ACTIVITY: From the line containing "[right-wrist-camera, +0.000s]" through the last line of the listing, output each line exactly as it stands. Omit pictures.

*-*-*

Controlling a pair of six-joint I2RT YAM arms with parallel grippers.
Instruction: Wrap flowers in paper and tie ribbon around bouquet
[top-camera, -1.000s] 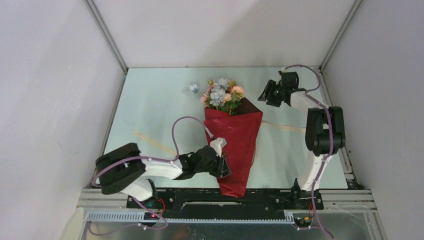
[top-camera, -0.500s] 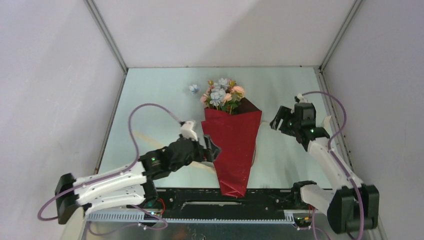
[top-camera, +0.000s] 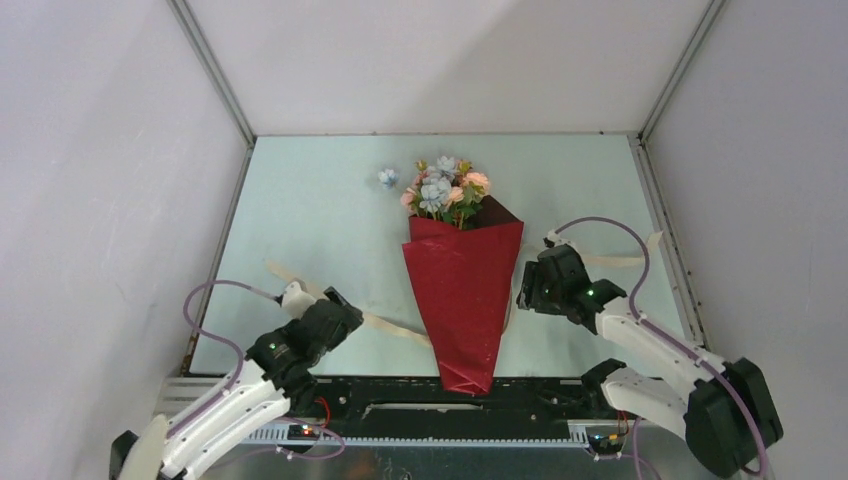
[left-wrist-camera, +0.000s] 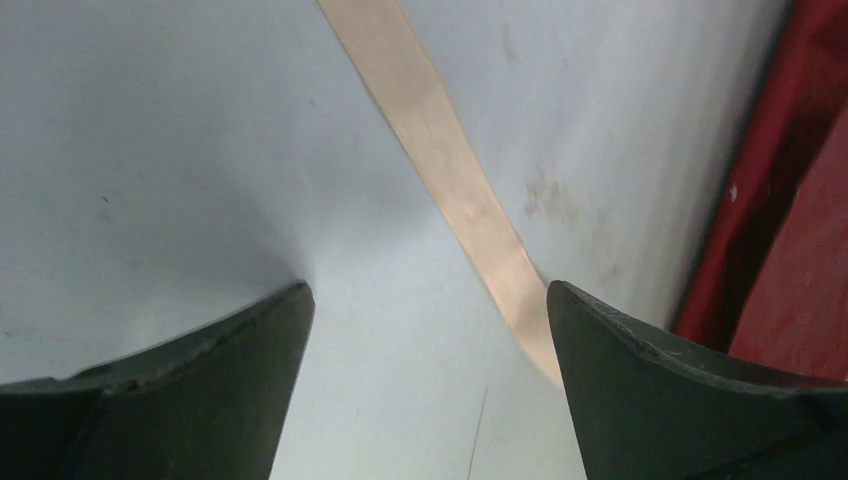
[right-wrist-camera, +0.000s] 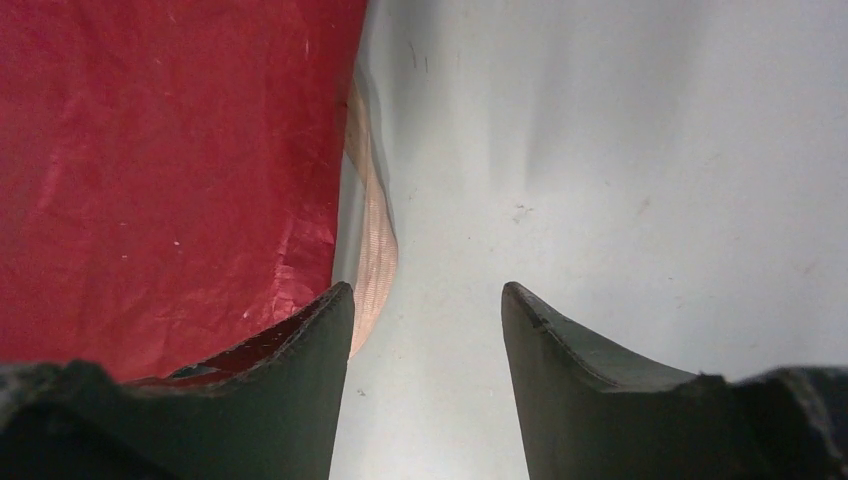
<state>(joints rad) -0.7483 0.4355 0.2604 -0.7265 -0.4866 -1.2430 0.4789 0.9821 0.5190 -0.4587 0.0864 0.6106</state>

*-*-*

EXERCISE RESULT:
[right-wrist-camera, +0.000s] 
<state>(joints rad) -0.7483 0.4355 0.2604 -0.7265 -0.4866 -1.2430 0.4789 0.9821 0.5190 -0.4587 0.0864 0.6106</state>

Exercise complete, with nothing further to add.